▶ [Brief]:
Output range, inclusive: from the line containing "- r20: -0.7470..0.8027" to the line containing "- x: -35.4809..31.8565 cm". Restate those lines from the data below word for word and only those.

▶ [Dataset excerpt]:
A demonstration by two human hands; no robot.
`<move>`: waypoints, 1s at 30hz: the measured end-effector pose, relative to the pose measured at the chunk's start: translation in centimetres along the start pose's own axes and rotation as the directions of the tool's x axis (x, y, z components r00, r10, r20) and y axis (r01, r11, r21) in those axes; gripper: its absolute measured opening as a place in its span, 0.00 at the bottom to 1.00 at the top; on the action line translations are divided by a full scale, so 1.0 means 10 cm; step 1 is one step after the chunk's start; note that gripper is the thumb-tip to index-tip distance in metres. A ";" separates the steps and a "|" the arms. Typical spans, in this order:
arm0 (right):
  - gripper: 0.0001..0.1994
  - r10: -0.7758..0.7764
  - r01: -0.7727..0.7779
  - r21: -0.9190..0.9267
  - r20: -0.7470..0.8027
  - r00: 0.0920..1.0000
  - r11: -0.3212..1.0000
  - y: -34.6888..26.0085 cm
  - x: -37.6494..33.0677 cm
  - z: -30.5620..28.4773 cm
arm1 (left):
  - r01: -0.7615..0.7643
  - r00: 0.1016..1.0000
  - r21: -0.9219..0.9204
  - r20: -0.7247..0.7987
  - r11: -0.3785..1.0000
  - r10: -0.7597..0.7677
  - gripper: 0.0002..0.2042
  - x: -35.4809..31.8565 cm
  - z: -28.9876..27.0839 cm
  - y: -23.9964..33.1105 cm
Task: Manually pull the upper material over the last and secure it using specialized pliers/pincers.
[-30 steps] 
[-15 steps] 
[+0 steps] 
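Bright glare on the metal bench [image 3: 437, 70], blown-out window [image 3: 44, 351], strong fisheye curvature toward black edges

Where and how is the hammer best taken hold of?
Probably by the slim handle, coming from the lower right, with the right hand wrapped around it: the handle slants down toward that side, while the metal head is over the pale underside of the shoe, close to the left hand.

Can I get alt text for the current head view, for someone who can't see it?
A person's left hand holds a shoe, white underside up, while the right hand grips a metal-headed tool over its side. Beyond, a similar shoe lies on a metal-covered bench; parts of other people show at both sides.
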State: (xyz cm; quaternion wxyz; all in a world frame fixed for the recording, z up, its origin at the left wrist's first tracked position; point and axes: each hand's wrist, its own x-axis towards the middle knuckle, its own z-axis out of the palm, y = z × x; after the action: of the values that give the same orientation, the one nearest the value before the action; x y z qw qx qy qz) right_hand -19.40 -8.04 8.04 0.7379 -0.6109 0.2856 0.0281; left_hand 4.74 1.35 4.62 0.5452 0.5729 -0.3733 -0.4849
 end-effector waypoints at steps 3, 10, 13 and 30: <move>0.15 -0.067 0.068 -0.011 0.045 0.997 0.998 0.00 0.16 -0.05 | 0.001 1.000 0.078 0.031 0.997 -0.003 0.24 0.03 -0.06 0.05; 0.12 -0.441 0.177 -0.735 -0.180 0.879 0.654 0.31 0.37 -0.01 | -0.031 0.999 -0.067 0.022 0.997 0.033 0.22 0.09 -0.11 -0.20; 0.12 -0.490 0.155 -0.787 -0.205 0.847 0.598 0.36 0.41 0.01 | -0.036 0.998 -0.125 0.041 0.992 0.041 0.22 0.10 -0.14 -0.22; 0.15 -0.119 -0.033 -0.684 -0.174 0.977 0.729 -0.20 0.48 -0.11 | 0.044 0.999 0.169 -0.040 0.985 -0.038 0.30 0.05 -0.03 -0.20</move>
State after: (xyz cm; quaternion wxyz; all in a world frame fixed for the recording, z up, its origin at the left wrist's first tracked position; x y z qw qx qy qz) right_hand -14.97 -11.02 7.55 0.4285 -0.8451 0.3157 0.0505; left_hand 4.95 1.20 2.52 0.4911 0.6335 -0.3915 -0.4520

▶ [Reply to the exercise]:
  - r20: -0.7470..0.8027
  - r00: 0.0920..1.0000
  - r11: -0.3212..1.0000
  - y: -34.6888..26.0085 cm
  - x: -37.6494..33.0677 cm
  - z: -30.5620..28.4773 cm
arm1 (left):
  - r01: -0.7615..0.7643
  - r00: 0.1016..1.0000
  - r21: -0.9219..0.9204
  - r20: -0.7247..0.7987
  - r11: -0.3785..1.0000
  - r10: -0.7597..0.7677
  - gripper: 0.0002..0.2042
  - x: -35.4809..31.8565 cm

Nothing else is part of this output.